Alumni

The compassion dividend

As much as Oscar Holmes IV, G’05, wants his students to excel professionally, he’s equally zealous about them maintaining a strong moral compass.

“I hope that I help in creating compassionate business leaders — people who not only have the business acumen to lead and manage well, but who realize what they do is really important,” said Holmes, a native of Walkerton, a small town in King and Queen County, Virginia. “Decisions that they make can impact thousands, if not millions of people.”

An assistant professor of management and director of access and outreach for business education on the Camden, New Jersey, campus of Rutgers University’s School of Business, Holmes uses innovative strategies to illustrate how there’s room for different approaches — and types of people — in the business world.

I hope that I help in creating compassionate business leaders.

For example, in his organizational behavior course, Holmes developed a civic engagement component in which students partner with local and national nonprofits to help raise funds and awareness.

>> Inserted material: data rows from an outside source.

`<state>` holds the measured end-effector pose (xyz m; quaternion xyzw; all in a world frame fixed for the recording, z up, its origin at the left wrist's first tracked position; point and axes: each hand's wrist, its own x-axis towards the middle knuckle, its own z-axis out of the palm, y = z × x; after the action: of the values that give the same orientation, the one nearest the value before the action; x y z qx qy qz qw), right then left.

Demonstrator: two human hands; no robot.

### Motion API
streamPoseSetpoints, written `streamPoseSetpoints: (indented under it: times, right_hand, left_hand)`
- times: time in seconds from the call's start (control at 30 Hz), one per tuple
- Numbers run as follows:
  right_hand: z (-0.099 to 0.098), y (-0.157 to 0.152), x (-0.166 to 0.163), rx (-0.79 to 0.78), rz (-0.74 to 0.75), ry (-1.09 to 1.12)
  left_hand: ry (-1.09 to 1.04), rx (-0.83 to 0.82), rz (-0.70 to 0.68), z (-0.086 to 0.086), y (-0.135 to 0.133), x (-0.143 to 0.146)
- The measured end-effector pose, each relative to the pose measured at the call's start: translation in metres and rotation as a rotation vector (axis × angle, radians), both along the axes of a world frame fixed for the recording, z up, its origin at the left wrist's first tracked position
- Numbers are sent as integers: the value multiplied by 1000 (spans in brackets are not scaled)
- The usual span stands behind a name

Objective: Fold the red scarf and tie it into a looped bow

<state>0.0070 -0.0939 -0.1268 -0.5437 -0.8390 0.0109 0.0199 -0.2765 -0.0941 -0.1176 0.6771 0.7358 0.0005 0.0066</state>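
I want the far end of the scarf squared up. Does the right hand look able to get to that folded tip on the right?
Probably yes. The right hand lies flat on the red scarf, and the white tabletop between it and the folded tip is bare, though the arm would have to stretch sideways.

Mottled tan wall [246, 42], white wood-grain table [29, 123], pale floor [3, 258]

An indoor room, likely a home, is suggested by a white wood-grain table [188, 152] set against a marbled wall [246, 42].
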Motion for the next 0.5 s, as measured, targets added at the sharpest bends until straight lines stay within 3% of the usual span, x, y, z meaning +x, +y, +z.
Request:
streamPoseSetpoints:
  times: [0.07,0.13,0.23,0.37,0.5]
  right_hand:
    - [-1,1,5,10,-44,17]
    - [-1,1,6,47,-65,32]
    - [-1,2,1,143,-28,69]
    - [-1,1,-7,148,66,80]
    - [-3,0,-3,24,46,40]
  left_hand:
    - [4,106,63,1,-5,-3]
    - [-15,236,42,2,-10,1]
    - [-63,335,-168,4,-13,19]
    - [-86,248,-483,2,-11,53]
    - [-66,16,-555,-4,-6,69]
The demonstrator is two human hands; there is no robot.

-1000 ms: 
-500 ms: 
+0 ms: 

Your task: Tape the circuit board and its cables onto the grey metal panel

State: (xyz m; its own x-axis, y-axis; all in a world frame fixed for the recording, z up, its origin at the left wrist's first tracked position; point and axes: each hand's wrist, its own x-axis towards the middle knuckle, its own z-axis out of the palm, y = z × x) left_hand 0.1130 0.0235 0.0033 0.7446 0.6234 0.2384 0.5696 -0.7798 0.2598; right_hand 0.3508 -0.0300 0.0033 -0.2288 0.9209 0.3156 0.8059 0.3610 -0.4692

And as the director of the Rutgers University Student Executive program, he recruits local high school students from backgrounds underrepresented in business majors, introduces them to business leaders, and has them pitch business ideas in a Shark Tank-style competition, all over the course of nine weeks in the summer.

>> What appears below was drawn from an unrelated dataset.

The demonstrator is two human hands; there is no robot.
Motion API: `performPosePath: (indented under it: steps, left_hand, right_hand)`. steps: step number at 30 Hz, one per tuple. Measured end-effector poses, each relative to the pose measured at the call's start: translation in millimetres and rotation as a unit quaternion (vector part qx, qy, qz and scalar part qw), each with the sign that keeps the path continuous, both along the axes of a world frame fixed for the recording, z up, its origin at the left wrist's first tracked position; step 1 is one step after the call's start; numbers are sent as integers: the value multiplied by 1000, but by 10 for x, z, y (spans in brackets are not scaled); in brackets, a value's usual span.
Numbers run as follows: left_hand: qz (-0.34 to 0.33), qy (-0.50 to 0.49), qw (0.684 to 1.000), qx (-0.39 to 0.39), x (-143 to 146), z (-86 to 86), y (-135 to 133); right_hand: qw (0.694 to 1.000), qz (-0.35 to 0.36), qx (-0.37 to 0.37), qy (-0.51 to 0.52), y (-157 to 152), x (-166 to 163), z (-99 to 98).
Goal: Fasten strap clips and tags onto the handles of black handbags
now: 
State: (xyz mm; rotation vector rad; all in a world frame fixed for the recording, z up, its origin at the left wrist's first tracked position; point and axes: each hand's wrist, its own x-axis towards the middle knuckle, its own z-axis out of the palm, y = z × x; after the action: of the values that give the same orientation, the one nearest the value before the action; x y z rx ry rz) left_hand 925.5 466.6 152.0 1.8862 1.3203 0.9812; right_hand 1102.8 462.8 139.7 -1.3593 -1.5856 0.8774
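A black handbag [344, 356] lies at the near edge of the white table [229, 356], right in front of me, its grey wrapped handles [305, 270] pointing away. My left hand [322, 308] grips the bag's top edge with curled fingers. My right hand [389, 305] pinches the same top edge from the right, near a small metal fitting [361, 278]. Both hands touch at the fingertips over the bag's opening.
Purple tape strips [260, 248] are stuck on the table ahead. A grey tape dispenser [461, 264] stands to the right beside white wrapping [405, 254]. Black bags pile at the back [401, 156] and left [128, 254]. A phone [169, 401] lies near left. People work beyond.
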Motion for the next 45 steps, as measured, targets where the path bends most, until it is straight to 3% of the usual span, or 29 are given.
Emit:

“Many times, underrepresented students like to go into helping professions just based off of our cultural affinity to help our communities, which is a great passion, great endeavor,” said Holmes, 36, a Poets & Quants “Best 40 Under 40 Professors” selection in 2018. 

“If they get trained in a school of business so that they can graduate and then really make an impact in many of these companies and organizations,” he added, “then they can be in leadership roles and make even more dramatic impacts on their communities.”